"""
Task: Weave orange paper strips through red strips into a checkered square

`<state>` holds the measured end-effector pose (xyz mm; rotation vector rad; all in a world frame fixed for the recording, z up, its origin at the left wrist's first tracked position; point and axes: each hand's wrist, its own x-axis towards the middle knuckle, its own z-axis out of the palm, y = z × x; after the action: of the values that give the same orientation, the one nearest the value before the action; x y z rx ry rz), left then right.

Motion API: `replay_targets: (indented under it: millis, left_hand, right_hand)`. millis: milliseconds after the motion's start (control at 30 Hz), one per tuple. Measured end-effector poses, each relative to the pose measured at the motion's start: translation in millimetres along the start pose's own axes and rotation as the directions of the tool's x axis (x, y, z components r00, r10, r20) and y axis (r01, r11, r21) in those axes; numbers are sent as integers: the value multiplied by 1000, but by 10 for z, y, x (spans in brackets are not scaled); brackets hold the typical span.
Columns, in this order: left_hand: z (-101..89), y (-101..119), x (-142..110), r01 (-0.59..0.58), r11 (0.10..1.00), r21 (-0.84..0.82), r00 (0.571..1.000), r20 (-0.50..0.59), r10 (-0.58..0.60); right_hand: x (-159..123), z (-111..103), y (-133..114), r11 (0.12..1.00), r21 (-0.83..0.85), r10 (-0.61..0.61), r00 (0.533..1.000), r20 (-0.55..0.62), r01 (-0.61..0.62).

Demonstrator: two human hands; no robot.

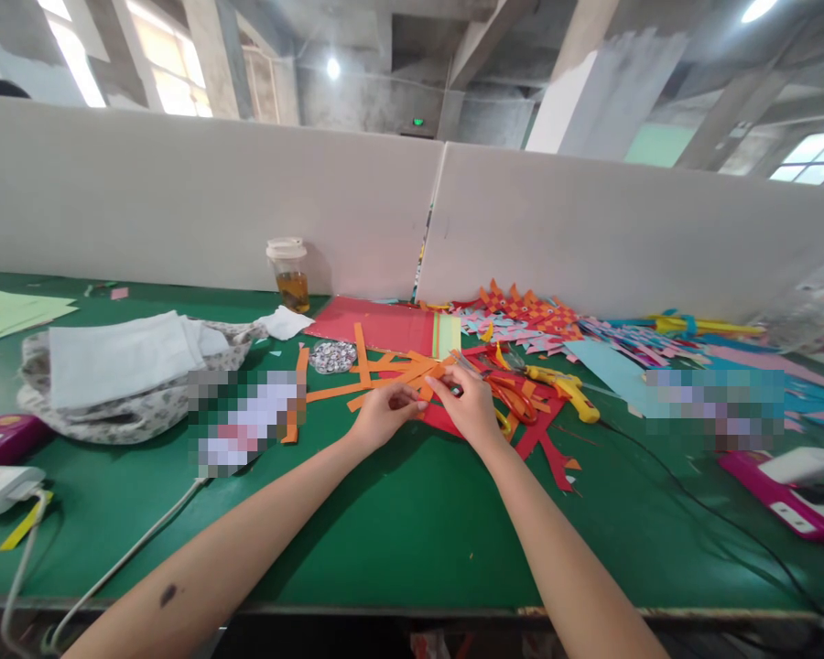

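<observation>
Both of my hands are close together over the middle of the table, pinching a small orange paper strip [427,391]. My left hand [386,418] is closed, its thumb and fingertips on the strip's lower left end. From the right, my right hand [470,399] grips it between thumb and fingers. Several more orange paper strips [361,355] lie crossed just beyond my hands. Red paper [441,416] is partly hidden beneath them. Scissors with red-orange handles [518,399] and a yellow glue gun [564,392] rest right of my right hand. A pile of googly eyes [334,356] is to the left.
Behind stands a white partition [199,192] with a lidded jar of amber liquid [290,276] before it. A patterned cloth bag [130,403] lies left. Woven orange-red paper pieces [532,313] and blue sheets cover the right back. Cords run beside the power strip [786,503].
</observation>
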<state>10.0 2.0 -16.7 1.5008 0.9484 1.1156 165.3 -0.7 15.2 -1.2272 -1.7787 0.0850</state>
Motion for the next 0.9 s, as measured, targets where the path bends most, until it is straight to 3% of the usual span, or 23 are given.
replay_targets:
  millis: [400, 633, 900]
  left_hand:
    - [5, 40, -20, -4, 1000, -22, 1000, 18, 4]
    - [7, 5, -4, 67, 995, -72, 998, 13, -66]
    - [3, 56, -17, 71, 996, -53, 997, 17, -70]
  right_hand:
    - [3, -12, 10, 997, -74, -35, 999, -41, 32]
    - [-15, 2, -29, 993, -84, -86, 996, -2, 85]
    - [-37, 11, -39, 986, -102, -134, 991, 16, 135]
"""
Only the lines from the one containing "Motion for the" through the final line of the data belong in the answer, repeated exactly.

### RESULT OF THIS EXERCISE
Motion for the next 0.9 s, as measured, targets where the path bends most, until it is straight to 3% of the usual span, or 23 are given.
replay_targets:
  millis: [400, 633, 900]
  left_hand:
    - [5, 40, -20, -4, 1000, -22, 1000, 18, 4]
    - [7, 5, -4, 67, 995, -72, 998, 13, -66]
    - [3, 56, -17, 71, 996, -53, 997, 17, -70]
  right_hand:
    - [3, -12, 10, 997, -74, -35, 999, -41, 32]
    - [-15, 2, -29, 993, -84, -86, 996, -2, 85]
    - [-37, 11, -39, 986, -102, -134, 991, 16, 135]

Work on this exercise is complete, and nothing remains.